In [125]:
import re
import csv
import time
import glob
import numpy as np
import spacy
import random
import pickle
import pymupdf
import textacy
import requests
from transformers import pipeline
from pprint import pprint
from fastcoref import FCoref, LingMessCoref
from taxonerd import TaxoNERD
from spacy.matcher import Matcher
from spacy.matcher import DependencyMatcher, PhraseMatcher
from pyalex import Works
from IPython.display import clear_output

In [126]:
def clean_text(text):
    cleaned_text = text
    cleaned_text = re.sub(r'http\S+', '', cleaned_text) # Remove URLs
    cleaned_text = re.sub(r'-\n', '', cleaned_text) # Remove Hyphenations
    cleaned_text = re.sub("\s+", " ", cleaned_text) # Remove Duplicate Spaces
    cleaned_text = re.sub(r"\s+([?.!,])", r"\1", cleaned_text) # Remove Spaces Before Punctuation
    return cleaned_text

def pdf_to_text(url):
    try:
        text = ""
        f = pdf_bytes(url)
        doc = pymupdf.open(stream=f)
        for d in doc:
            text += d.get_text()
        return text
    except Exception as e:
        return ""

def load_local_documents(group="Cleared"):
    documents = []
    filenames = glob.glob(f"../Week 7/Examples/{group}/*.pdf")
    for filename in filenames:
        full_text = ""
        doc = pymupdf.open(filename)
        for page in doc:
            text = page.get_text()
            full_text += " " + text
        if full_text:
            documents.append(clean_text(full_text))
    return documents

def load_documents():
    # Cross Product
    keywords = ["higher-order interactions", "trait-mediated interaction modification", "trait-mediated interaction", "polymorphism", "apparent competition", "resource competition", "keystone predation", "intraguild predation", "intransitive competition", "trophic chains", "competition chains", "mutual competition"]
    number_keywords = len(keywords)
    for i in range(4):
        for j in range(4, number_keywords, 1):
            keywords.append(f"{keywords[i]} {keywords[j]}")
    

    # Loading Texts
    texts = []
    number_works = 0
    number_unfiltered_works = 0
    number_keywords = len(keywords)
    
    for k, keyword in enumerate(keywords):
        print(f"({k + 1}/{number_keywords}) Searching Keyword '{keyword}'")
        pager = Works().search_filter(title=keyword).paginate(per_page=200)
        for page in pager:
            for work in page:
                number_unfiltered_works += 1
                
                title = work['title']
                abstract = work['abstract']
                doi = work['doi']
                
                # Find Full Text
                url = None
                if work["primary_location"]:
                    url = work["primary_location"]["pdf_url"]
                full_text = "" if not url else pdf_to_text(url)
                
                if not abstract and not full_text:
                    continue
                texts.append((number_works, title, doi, abstract if abstract and not full_text else full_text))
                number_works += 1
        k += 1
        clear_output(wait=True)        

    assert len(texts) == number_works
    print(f"Number Documents: {number_works}, Number Unfiltered Documents: {number_unfiltered_works}")
    return texts

In [127]:
classifier = pipeline("zero-shot-classification", model="facebook/bart-large-mnli")

def on_topic(text):
    # Topic and Threshold
    topics = [("ecology", 0.75), ("interaction", 0.75)]

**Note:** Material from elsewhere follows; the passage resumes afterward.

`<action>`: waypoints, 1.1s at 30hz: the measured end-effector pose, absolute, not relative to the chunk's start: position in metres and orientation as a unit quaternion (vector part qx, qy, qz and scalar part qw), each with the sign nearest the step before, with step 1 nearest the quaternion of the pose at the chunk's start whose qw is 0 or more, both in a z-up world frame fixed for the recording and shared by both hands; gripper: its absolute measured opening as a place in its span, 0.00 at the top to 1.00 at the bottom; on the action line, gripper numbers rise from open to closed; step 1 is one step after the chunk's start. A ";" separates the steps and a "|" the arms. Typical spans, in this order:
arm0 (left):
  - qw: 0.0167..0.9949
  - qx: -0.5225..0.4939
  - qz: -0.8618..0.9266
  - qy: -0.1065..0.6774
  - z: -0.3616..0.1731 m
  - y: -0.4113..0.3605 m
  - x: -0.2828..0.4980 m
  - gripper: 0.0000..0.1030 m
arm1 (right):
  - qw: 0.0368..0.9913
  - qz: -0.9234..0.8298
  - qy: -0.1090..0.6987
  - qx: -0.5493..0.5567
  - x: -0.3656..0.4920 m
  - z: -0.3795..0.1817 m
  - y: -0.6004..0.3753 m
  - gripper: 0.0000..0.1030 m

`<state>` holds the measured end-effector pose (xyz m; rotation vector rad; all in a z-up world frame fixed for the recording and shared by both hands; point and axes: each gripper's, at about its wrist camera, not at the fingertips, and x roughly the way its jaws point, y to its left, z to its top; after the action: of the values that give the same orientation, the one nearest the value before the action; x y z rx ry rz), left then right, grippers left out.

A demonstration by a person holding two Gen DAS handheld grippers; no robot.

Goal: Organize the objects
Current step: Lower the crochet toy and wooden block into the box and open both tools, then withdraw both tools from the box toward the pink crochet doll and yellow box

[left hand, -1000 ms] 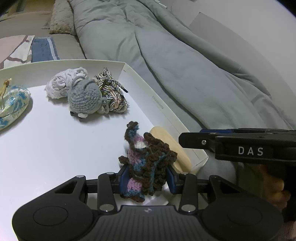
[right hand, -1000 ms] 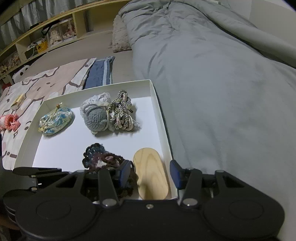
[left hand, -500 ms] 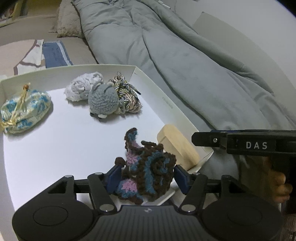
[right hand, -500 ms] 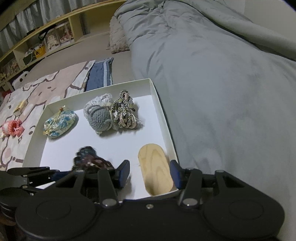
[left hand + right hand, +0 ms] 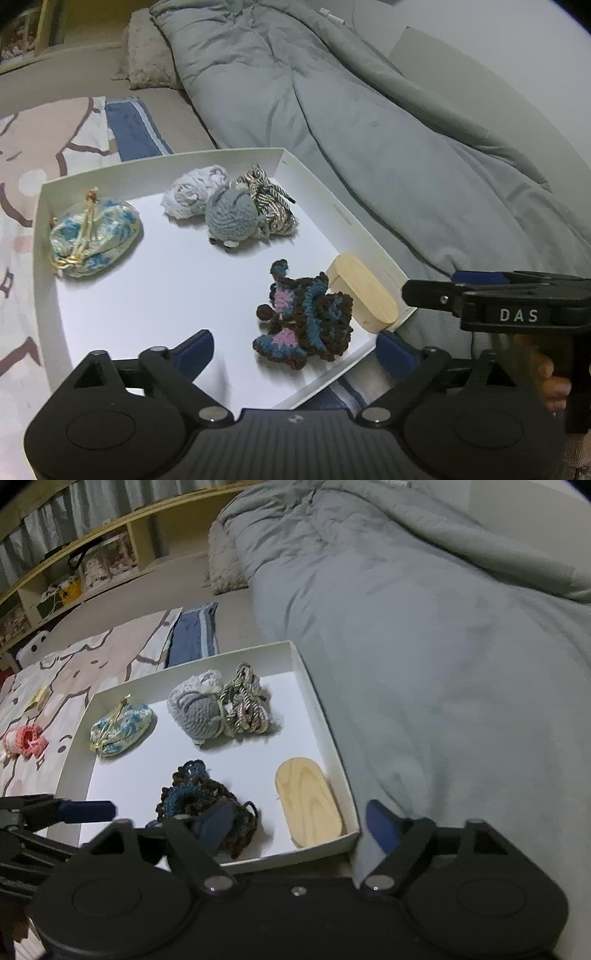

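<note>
A white tray [image 5: 44, 236] lies on the bed. In it are a brown, blue and pink crochet piece [image 5: 306, 325], an oval wooden block [image 5: 364, 293], a grey knitted ball [image 5: 231, 216], a white crochet bundle [image 5: 192, 192], a striped cord bundle [image 5: 273, 206] and a blue floral pouch [image 5: 96, 236]. My left gripper [image 5: 295, 354] is open, just behind the crochet piece, which lies free on the tray. My right gripper [image 5: 299, 823] is open and empty above the tray's near edge [image 5: 295, 853], over the wooden block [image 5: 308, 805] and crochet piece [image 5: 207, 805].
A grey duvet [image 5: 424, 627] fills the right side. A patterned sheet [image 5: 74, 664] with a pink crochet item [image 5: 24, 740] lies left of the tray. A folded blue cloth [image 5: 194, 635] lies behind the tray. Wooden shelves [image 5: 74, 572] stand at the back.
My left gripper opened and let go of the crochet piece, which now lies on the tray beside the wooden block. Both grippers drew back from the tray, and the right one opened wider.
</note>
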<state>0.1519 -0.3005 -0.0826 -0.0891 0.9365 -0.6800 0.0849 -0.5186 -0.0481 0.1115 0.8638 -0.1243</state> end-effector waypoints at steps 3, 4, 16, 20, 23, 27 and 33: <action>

    for topic, threshold in topics:
        # Break Into Parts
        chunks = []
        chunk_length = len(text)
        
        i = 0
        while i < len(text):
            chunk = text[i:i+chunk_length]
    
            # Ensure Full Words
            j = i + chunk_length
            while j < len(text) and text[j] != " ":
                chunk += text[j]
                j += 1
    
            i = j
            chunks.append(chunk)
    
        # Classify
        labels = [topic]
        scores = {}
        for label in labels:
            scores[label] = 0
            
        for i, chunk in enumerate(chunks):
            result = classifier(chunk, labels)
            for label, score in zip(result["labels"], result["scores"]):
                scores[label] += score
        
        mean_score = np.mean(np.array(list(scores.values())) / len(chunks))
        if mean_score < threshold:
            return False

    return True

In [128]:
class Controller:
    def __init__(self):
        # print("Loading SP_NLP")
        t0 = time.time()
        self.sp_nlp = spacy.load("en_core_web_lg")
        t1 = time.time()
        # print(f"SP_NLP: {t1-t0}s")

        # print("Loading TN_NLP")
        t0 = time.time()
        self.tn_nlp = TaxoNERD(prefer_gpu=False).load(model="en_ner_eco_biobert", exclude=["tagger", "parser", "attribute_ruler", "lemmatizer"])
        t1 = time.time()
        # print(f"TN_NLP: {t1-t0}s")

        # print("Loading FCOREF")
        t0 = time.time()
        self.fcoref = FCoref(enable_progress_bar=False, device='cpu')
        t1 = time.time()
        # print(f"FCOREF: {t1-t0}s")
        
        self.sp_doc = None
        self.tn_doc = None
        self.tk_map = None
    
    def update(self, doc):
        self.sp_doc = doc
        # print("Updating TN_DOC")
        t0 = time.time()
        self.tn_doc = self.tn_nlp(doc.text)
        t1 = time.time()
        # print(f"TN_DOC: {t1-t0}s")

        # print("Updating TK_MAP")
        t0 = time.time()
        self.tk_map = self.load_token_map()
        t1 = time.time()
        # print(f"TK_MAP: {t1-t0}s")

    def load_token_map(self):
        tk_map = {}
        for token in self.sp_doc:
            tk_map[token.idx] = token.i
        return tk_map

In [129]:
class Species:
    def __init__(self, controller):
        self.controller = controller
        self.species_spans = None
        self.species_indices = None

    def update(self):
        if not self.controller.sp_doc or not self.controller.tn_doc:
            return
        # print("Updating Species Indices and Spans")
        t0 = time.time()
        self.species_spans, self.species_indices = self.load_species_spans()
        t1 = time.time()
        # print(f"Load Species Indices and Span: {t1-t0}s")
        
    def load_species_spans(self):
        spans = []
        indices = []
        for species_span in self.controller.tn_doc.ents:
            l_species_idx = species_span[0].idx
            r_species_idx = species_span[-1].idx
            
            if l_species_idx not in self.controller.tk_map or r_species_idx not in self.controller.tk_map:
                raise Exception("Invalid Token")
                
            l_species_i = self.controller.tk_map[l_species_idx]
            r_species_i = self.controller.tk_map[r_species_idx]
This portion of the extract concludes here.